RALEIGH (April 8, 2021) – North Carolina lawmakers have filed a new bill that will provide an income boost to families hit hardest by the COVID-19 recession and help them meet basic needs while also improving education and health outcomes of their family members.

The Recovery Rebate for Working Families Act (SB 576/HB 499), filed by Senators Kirk deViere (District 19 – Cumberland), Michael Garrett (District 27 – Guilford), and DeAndrea Salvador (District 39 – Mecklenburg), and Representatives Wesley Harris (District 105 – Mecklenburg), Linda Cooper-Suggs (District 24 – Wilson), Brian Farkas (District 9 – Pitt), and Brandon Lofton (District 104 – Mecklenburg), will serve as a bottom-up tax cut for North Carolina working families. While most tax cuts disproportionately benefit large companies and wealthy people, the Recovery Rebate is targeted to support North Carolina working families that earn middle and low wages and have been most negatively impacted by the COVID-19 recession.

“This recovery rebate for working families is so important,” said Representative Harris. “The poorest 20 percent of our state pay the highest percentage of their total income in taxes. This bill is one of the first steps we can take to begin to rectify that problem.”

Many of the families that will qualify for the Recovery Rebate are in frontline industries, working for wages that are too low to meet basics for a family of four in North Carolina and at jobs with greater risk of contracting COVID-19 while at work. Many workers who were able to maintain employment this past year have seen their hours and wages cut, reducing income to meet the basics and make sure their family has what they need.

MaryBeth Cochran has been working to provide for her four grandchildren as the COVID-19 recession impacted her ability to earn a steady income throughout the past year. She was furloughed from her job, then later laid off.

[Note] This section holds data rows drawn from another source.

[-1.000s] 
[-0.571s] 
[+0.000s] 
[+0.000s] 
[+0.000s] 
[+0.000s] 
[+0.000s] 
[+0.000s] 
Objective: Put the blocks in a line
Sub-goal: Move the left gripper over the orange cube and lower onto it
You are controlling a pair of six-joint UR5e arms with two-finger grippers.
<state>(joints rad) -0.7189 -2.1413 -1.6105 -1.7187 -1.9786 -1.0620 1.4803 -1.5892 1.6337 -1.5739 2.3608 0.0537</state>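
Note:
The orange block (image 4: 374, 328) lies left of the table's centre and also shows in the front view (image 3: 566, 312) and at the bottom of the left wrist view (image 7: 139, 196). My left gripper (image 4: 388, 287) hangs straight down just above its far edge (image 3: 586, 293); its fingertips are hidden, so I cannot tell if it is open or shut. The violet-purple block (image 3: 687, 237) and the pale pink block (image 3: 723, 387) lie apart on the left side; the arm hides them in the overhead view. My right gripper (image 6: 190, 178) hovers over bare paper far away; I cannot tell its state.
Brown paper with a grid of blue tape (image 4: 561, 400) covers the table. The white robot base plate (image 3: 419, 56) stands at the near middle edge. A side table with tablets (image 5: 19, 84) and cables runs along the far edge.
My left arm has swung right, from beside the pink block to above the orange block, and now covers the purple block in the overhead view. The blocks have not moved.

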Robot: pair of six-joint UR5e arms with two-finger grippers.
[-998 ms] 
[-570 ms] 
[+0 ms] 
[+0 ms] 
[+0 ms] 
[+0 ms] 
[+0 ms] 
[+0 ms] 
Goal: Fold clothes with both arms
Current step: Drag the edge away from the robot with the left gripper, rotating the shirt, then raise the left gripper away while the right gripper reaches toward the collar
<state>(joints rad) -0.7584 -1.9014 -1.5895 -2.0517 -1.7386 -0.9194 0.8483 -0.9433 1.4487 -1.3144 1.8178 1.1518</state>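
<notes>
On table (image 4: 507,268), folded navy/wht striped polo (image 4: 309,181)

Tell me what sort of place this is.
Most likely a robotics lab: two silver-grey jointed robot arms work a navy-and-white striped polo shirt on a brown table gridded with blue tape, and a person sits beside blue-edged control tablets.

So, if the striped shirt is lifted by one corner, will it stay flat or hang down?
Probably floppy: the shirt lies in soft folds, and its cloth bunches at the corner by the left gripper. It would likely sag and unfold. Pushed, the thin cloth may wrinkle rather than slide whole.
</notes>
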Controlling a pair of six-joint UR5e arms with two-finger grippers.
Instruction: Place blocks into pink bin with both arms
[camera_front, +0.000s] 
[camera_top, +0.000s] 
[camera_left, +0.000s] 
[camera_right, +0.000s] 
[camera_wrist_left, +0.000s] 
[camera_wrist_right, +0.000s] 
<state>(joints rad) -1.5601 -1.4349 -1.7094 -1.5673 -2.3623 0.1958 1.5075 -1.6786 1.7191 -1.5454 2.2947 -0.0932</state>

“Since losing more than half my income, we’ve been in crisis,” Cochran said. “If this bill became law, my family would receive around $500 more each year at tax time. Those extra dollars would mean food on the table, heat in the winter, shoes for growing kids, medications doctors say we need.”

In addition to helping working families meet their immediate needs and recover faster from the damaging effects of the pandemic, the Recovery Rebate also helps children thrive in educational settings and improve the physical and mental health of both children and adults in claiming families. The credit also gives children access to resources that prevent a “summer slide,” said Heidi Norwick, Executive Director of the United Way of Alamance County, an IRS-certified Volunteer Tax Assistance site.

“If children are able to be part of a summer camp or summer enrichment…all of those add to educational attainment for children,” Norwick said.

Because of the strong economic support it provides to families, the CDC recommends a Recovery Rebate as an important tool to reduce cases of child abuse and neglect, and the data support this recommendation.

“This type of rebate has been associated with an 11 percent decrease in foster care entries compared to states without the same type of support for working families,” said Melea Rose-Waters, Policy Director of Prevent Child Abuse North Carolina. “This would mean that approximately 1,150 fewer children or 60 full elementary school classrooms of children could be diverted from entering foster care each year.”